Intersection Screening of irAE Pathway-Associated Genes

Spearman correlation analysis (suitable for non-normal biological data) quantified associations between each gene’s expression and pathway GSVA scores. UpSet intersection analysis visualized overlapping genes with positive correlations (cor > 0) across all 6 pathways, identifying key genes with multi-pathway regulatory roles.

Feature Importance Evaluation of Key Genes

Boruta (random forest-based) assessed the diagnostic value of intersection genes: "shadow features" (randomly permuted gene data) were trained alongside original genes. Genes outperforming their shadow features in importance scores were deemed significant for irAE classification.

Multi-Model Comparison for Optimal Diagnostic Model

TCGA-STAD samples were split 6:4 into training/test sets (balanced irAE-positive/negative ratios). Nine machine learning algorithms (Logistic regression, LDA, FDA, MDA, RF, SVM, NB, GBM, XGBoost) built irAE diagnostic models. Performance was evaluated via 10-fold cross-validation; average AUC (primary metric, 0.5 = random, 1.0 = perfect classification) determined the optimal model (XGBoost).
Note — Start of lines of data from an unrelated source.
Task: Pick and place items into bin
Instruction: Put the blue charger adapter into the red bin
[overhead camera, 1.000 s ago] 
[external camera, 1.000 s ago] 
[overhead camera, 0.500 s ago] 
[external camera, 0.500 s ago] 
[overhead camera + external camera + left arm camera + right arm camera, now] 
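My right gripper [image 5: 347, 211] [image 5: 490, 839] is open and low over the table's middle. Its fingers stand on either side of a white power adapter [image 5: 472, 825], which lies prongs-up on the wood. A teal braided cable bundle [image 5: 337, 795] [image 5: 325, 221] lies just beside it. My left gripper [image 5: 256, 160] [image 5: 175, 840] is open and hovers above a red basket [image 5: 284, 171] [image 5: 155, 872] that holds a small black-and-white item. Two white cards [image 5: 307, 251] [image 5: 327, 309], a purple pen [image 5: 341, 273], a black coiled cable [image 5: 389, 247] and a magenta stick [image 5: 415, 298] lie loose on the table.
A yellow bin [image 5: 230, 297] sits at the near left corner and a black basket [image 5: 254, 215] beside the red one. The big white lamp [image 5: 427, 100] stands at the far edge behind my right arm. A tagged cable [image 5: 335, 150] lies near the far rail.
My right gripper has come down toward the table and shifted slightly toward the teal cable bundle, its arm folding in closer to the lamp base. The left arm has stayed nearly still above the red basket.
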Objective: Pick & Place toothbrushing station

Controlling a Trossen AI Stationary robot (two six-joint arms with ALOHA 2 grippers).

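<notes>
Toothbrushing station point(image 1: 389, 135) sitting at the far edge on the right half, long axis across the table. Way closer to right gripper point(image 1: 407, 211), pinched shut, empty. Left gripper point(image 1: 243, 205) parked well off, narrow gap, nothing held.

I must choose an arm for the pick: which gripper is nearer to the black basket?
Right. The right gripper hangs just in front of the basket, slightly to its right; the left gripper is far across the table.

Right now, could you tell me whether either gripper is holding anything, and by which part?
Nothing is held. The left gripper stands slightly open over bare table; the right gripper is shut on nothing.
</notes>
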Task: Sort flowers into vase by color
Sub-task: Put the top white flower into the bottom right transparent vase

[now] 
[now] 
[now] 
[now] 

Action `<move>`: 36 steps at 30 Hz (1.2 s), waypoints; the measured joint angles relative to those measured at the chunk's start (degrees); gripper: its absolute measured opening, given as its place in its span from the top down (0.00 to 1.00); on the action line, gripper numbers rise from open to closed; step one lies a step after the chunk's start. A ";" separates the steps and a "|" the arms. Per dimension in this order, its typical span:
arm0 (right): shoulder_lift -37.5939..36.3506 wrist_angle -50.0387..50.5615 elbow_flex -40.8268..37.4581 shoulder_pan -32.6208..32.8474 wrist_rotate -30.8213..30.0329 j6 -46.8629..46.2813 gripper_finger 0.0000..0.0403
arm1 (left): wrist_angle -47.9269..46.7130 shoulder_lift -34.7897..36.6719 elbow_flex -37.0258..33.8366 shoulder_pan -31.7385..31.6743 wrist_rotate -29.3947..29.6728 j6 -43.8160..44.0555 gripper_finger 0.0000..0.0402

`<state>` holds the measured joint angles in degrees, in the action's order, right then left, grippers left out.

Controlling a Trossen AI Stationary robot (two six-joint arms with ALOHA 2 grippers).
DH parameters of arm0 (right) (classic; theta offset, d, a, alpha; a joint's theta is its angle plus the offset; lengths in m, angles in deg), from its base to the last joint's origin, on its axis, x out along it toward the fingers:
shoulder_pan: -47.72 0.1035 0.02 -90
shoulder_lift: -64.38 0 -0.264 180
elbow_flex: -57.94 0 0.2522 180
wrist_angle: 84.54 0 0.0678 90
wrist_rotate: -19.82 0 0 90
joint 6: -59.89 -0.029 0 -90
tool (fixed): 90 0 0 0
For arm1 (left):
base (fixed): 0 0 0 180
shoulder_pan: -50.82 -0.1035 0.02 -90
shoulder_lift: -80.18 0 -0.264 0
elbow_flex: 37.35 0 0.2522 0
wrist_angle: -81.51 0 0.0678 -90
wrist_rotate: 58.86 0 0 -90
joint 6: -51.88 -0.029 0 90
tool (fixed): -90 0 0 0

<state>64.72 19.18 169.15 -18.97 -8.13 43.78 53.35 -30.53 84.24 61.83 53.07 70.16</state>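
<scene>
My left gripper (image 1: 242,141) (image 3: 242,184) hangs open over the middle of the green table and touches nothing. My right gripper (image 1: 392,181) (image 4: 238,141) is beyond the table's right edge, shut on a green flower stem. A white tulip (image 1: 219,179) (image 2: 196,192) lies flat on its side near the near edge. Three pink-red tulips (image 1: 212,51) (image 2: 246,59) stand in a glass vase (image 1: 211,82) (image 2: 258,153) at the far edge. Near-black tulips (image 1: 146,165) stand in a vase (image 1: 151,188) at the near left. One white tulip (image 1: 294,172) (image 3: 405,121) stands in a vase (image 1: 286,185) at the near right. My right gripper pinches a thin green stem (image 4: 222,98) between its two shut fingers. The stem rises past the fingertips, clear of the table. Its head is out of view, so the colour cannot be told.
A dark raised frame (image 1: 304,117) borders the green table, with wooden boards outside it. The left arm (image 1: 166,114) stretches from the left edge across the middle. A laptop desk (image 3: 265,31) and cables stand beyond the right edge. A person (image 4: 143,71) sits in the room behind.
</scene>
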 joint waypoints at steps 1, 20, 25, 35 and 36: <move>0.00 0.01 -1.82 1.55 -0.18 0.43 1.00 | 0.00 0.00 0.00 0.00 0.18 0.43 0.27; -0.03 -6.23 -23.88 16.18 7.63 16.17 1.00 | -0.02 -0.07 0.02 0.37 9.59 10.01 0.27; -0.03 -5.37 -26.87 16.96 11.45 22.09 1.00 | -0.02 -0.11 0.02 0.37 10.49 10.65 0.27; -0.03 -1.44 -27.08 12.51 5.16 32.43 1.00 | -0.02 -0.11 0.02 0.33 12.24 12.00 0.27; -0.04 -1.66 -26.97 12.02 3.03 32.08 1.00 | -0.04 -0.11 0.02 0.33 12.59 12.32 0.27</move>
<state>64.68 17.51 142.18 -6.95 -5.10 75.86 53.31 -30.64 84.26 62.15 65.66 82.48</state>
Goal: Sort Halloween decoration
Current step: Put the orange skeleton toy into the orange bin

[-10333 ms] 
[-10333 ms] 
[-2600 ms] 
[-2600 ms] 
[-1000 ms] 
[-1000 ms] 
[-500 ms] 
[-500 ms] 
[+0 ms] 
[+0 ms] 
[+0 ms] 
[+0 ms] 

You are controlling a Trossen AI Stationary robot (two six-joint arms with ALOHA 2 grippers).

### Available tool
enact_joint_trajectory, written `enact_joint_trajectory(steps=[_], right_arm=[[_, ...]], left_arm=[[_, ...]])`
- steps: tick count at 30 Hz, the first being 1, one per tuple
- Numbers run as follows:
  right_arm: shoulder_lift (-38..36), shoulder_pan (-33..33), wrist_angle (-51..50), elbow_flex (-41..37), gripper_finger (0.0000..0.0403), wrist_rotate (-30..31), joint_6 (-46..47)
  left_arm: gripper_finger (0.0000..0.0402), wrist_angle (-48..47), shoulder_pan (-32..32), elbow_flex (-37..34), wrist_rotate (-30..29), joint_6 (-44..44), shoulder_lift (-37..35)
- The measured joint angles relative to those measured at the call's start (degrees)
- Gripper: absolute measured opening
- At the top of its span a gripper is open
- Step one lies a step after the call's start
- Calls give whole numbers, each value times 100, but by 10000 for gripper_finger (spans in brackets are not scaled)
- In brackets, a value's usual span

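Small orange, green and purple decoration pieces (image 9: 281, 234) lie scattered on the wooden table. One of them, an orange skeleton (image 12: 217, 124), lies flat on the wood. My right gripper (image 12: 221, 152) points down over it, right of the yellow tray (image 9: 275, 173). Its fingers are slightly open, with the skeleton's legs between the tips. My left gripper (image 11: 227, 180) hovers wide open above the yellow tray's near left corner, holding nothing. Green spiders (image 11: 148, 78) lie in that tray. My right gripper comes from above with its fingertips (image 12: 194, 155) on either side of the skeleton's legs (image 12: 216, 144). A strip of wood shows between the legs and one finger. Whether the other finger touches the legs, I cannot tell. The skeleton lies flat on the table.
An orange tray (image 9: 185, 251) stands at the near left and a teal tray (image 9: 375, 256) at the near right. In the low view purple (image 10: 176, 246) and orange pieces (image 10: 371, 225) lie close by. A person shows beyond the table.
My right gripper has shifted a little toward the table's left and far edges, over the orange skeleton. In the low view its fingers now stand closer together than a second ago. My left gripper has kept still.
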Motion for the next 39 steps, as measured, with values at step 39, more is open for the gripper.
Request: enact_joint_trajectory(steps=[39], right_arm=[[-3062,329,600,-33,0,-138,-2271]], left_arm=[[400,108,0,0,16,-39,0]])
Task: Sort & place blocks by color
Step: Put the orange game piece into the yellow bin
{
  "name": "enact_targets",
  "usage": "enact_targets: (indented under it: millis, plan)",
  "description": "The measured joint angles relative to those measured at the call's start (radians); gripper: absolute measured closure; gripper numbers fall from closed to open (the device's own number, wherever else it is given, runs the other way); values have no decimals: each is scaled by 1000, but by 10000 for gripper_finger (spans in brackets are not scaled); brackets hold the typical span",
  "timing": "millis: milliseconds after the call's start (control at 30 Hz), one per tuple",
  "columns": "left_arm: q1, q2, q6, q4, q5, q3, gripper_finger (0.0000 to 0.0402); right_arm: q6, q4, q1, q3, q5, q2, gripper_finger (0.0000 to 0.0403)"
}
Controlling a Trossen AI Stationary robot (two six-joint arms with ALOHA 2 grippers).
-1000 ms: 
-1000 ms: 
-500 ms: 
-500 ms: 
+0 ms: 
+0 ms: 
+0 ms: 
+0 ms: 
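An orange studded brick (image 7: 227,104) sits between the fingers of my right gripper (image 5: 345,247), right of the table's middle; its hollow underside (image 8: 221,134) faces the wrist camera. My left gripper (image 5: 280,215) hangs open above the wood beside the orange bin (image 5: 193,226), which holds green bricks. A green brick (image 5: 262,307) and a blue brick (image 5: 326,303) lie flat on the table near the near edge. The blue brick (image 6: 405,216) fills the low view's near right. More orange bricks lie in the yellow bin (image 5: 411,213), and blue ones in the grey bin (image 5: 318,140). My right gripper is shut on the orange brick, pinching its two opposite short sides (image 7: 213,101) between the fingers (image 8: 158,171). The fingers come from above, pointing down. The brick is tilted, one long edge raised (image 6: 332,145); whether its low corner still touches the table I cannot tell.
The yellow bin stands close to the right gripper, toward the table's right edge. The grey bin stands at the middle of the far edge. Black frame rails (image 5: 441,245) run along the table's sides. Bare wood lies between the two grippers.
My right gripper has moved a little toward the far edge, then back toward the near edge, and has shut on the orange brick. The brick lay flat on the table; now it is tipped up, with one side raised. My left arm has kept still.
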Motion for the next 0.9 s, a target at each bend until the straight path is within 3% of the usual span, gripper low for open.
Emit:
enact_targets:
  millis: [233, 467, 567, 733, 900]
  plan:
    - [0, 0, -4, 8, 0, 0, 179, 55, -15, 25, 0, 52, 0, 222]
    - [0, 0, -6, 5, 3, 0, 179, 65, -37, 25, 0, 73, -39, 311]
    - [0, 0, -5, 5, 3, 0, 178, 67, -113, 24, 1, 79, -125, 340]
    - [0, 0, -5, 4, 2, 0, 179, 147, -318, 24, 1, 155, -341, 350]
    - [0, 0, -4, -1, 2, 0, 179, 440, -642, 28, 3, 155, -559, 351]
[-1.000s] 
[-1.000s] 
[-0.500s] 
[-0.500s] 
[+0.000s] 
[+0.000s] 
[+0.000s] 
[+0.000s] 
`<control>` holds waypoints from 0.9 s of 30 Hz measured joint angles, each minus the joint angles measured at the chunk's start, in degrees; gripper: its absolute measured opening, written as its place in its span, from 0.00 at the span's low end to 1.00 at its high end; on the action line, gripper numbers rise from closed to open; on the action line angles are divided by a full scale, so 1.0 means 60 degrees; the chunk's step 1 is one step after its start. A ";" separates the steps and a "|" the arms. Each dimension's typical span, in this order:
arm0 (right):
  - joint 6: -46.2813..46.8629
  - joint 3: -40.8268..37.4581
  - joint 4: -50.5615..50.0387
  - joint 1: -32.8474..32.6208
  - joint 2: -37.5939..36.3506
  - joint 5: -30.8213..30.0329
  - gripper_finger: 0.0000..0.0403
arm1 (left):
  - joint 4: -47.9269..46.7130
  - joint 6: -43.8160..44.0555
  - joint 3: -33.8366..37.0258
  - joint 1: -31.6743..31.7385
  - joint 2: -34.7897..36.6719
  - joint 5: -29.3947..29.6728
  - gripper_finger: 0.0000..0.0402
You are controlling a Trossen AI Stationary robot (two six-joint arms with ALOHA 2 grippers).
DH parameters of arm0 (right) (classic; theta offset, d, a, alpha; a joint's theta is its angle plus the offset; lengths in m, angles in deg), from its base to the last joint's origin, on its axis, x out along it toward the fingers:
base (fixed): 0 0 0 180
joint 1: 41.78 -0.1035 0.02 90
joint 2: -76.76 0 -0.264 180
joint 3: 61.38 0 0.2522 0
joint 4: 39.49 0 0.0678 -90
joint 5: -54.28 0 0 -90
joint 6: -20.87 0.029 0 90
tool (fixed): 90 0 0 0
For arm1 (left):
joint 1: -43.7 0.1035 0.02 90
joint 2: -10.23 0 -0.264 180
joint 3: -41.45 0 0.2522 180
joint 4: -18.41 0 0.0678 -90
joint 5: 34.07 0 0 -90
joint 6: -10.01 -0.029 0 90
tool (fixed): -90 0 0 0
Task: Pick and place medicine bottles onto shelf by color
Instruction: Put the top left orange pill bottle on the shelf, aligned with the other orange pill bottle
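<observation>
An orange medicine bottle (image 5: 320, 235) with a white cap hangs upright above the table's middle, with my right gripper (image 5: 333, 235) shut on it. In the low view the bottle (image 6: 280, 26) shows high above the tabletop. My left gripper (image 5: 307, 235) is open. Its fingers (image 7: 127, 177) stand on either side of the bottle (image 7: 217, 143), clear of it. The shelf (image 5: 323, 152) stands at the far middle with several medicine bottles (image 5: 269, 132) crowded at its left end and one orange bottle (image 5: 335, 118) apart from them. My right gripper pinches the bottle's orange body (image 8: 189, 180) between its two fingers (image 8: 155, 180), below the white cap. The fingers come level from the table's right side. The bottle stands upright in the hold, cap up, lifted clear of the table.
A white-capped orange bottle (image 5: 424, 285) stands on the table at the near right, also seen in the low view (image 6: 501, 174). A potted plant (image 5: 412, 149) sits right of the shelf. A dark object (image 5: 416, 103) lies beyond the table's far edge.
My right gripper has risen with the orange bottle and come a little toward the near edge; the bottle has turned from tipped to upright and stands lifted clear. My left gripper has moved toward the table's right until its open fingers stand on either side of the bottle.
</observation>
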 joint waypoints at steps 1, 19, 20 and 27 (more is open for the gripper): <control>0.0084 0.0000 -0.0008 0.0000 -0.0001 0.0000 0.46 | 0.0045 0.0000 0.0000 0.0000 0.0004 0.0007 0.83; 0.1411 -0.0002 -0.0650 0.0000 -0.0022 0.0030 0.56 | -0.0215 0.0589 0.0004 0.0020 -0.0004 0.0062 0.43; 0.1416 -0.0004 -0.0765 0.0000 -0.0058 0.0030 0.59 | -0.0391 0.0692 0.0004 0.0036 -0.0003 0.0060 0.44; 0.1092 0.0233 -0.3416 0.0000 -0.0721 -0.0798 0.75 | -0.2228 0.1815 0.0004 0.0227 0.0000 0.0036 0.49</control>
SHAP-Based Model Interpretation & Visualization

SHAP (from game theory) interpreted the XGBoost model: SHAP values quantified each gene’s marginal contribution to predictions (positive = promotes irAE prediction, negative = inhibits). SHAP dependence plots (non-linear gene-prediction relationships) and summary plots (global gene importance) visualized results.

Key Gene Expression & Diagnostic Value

Five key genes (C11orf21, FUT7, KCNJ10, RGS19, ZNF101) were analyzed: Wilcoxon rank-sum tests compared their expression in gastric adenocarcinoma vs. normal tissues (TCGA-STAD data). ROC curves and AUC values assessed diagnostic efficacy (AUC closer to 1.0 = better discrimination).

Results

Pathways may play critical roles in the development of immune-related adverse events (irAEs). To explore the potential role of immune-related features in the occurrence of irAEs, this study analyzed samples from the TCGA-GC cohort. First, gene set variation analysis (GSVA) was performed to obtain pathway enrichment scores for each sample. Samples were then grouped based on these scores, followed by gene set enrichment analysis (GSEA). In the analysis of immune-related pathways, six pathways—Neutrophils, Tnf, Ifn, Eosinophils, TCR, and Tmb—were focused on. The results showed that all six pathways were significantly enriched in samples with high irAE scores. Specifically, the normalized enrichment score (NES) is a key indicator for measuring the degree of pathway enrichment: the NES of the Neutrophils pathway reached 1.97, the TCR pathway was 1.96, and the Eosinophils pathway was 1.84; the NES values of the remaining Tnf, Ifn, and Tmb pathways were all greater than 1.3. Meanwhile, in terms of statistical significance, all P-values were less than 0.01, and the adjusted P-values also confirmed the significant statistical significance of the enrichment (Figure 1). The above results strongly indicate that the immune features corresponding to these immune-related pathways are highly likely to play key roles in the development of irAEs. Among them, the Neutrophils, TCR, and Eosinophils pathways, due to their more prominent enrichment levels, may exert particularly important functions in the mechanism of irAE occurrence. This provides valuable research evidence at the immune-related pathway level for further deciphering the pathogenesis of irAEs and identifying potential intervention targets.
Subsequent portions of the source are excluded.